Seaman Art Thomas

Personal information
- Born: Arthur Thomas January 30, 1924 Gurdon, Arkansas, U.S.
- Died: March 20, 2003 (aged 79) Fitchburg, Wisconsin, U.S.
- Cause of death: Cancer
- Children: 7

Professional wrestling career
- Ring name(s): Art Thomas The Body Hercules Sailor Thomas
- Billed height: 6 ft 6 in (1.98 m)
- Billed weight: 265 lb (120 kg)
- Billed from: Fitchburg, Wisconsin
- Debut: 1943
- Retired: 1981

= Sailor Art Thomas =

American professional wrestler and bodybuilder

Arthur Thomas (January 30, 1924 – March 20, 2003), better known as Sailor Art Thomas or Seaman Art Thomas, was an American Merchant Mariner, bodybuilder, and professional wrestler. A WWA World Heavyweight Champion, Thomas was posthumously inducted into the WWE Hall of Fame in 2016.

== Early life ==
Thomas was born in Gurdon, Arkansas, the son of Alfred and Jessie (Lunon) Thomas. In 1935, he moved to Madison, Wisconsin. After his mother's death he was raised in a Wisconsin orphanage and in foster homes.

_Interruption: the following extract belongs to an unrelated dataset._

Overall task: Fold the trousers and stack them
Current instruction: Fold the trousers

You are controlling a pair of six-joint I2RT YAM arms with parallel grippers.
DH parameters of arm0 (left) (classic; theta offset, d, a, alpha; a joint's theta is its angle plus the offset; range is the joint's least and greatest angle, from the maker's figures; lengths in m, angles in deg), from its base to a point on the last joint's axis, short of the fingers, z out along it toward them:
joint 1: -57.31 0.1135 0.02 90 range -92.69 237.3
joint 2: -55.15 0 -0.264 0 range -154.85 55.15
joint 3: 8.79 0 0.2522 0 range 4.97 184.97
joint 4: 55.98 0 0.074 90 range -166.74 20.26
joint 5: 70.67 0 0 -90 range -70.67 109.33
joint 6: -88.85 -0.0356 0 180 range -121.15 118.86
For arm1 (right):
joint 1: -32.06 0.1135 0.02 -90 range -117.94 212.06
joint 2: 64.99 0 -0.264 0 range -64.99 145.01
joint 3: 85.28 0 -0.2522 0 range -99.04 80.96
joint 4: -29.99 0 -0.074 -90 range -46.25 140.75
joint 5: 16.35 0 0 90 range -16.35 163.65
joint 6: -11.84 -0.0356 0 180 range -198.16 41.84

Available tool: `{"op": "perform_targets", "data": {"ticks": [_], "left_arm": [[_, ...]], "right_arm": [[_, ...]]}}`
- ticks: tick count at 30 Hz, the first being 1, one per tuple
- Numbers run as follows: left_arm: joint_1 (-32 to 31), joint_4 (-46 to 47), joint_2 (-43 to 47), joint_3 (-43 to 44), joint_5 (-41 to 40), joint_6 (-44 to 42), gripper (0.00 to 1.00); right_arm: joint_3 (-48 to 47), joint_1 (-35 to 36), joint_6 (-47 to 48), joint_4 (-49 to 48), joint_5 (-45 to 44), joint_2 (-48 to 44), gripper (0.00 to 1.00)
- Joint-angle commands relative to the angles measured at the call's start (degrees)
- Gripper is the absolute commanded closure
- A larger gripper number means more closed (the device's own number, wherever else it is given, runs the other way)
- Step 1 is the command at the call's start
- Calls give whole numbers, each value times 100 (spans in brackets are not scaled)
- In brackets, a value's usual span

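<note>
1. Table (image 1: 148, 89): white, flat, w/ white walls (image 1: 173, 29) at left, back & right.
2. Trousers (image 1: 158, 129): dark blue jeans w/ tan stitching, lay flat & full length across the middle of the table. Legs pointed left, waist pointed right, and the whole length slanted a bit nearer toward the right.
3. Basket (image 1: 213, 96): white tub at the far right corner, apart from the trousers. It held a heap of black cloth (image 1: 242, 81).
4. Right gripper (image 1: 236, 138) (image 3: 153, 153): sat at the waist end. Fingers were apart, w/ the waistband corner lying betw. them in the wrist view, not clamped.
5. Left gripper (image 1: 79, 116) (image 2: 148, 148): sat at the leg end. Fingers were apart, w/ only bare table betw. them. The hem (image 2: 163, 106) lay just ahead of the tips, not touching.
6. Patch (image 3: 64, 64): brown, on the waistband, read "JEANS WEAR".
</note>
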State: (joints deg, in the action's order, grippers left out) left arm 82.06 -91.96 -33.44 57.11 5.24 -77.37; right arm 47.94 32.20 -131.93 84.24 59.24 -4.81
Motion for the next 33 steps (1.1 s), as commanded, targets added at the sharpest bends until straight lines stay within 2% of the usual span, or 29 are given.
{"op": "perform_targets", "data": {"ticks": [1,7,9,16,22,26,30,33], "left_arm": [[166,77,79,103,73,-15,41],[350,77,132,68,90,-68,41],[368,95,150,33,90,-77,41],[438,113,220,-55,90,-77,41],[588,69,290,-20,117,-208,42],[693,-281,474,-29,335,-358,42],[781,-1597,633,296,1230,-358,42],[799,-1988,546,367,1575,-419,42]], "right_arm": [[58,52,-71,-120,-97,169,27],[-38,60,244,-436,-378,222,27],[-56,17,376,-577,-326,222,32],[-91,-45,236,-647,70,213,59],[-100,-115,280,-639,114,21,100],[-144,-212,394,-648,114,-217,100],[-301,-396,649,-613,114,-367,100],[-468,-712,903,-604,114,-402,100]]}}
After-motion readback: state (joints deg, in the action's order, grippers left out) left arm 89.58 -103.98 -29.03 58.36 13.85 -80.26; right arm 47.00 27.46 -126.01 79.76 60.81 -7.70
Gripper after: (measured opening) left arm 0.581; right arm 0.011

== Merchant Marine career ==
Thomas spent 27 months in the United States Merchant Marine. Serving in a construction battalion, Thomas helped build an airstrip in Guam.

== Professional wrestling career ==
After leaving the Merchant Marine, Thomas worked for Greyhound Lines before becoming a professional bodybuilder. After joining a bodybuilding troupe, he began touring the United States. After being spotted by promoter Jimmy Demetral, Thomas trained as a professional wrestler. He made his debut in 1943. Thomas would usually be introduced as a "just discharged" Navy seaman, wearing a regulation "crackerjack" uniform and pea coat, and enter the ring as a plant to oppose the villain's dishonorable tactics.

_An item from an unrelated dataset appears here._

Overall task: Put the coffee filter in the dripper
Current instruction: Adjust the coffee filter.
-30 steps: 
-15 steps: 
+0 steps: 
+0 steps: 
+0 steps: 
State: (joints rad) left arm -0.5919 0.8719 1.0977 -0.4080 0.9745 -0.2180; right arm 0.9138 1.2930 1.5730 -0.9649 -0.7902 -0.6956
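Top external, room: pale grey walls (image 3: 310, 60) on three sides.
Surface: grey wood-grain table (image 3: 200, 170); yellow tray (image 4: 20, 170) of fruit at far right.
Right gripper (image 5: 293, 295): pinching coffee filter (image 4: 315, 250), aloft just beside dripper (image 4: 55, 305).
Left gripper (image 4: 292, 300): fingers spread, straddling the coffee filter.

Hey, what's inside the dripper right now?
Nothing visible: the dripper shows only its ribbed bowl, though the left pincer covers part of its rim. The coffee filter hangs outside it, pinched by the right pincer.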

Throughout the early 1960s, Thomas won a series of tag team championships around North America: the Worldwide Wrestling Associates International Television Tag Team Championship with Lou Thesz in California, the Maple Leaf Wrestling NWA International Tag Team Championship with John Paul Henning in Toronto, and the NWA Detroit World Tag Team Championship with Bobo Brazil in Detroit. In 1962 and 1963, Thomas won the NWA Texas Heavyweight Championship in the Texas-based Southwest Sports promotion on two occasions. Thomas also competed for the World Wide Wrestling Federation from 1963 to 1964, teaming with Bobo Brazil and Bruno Sammartino.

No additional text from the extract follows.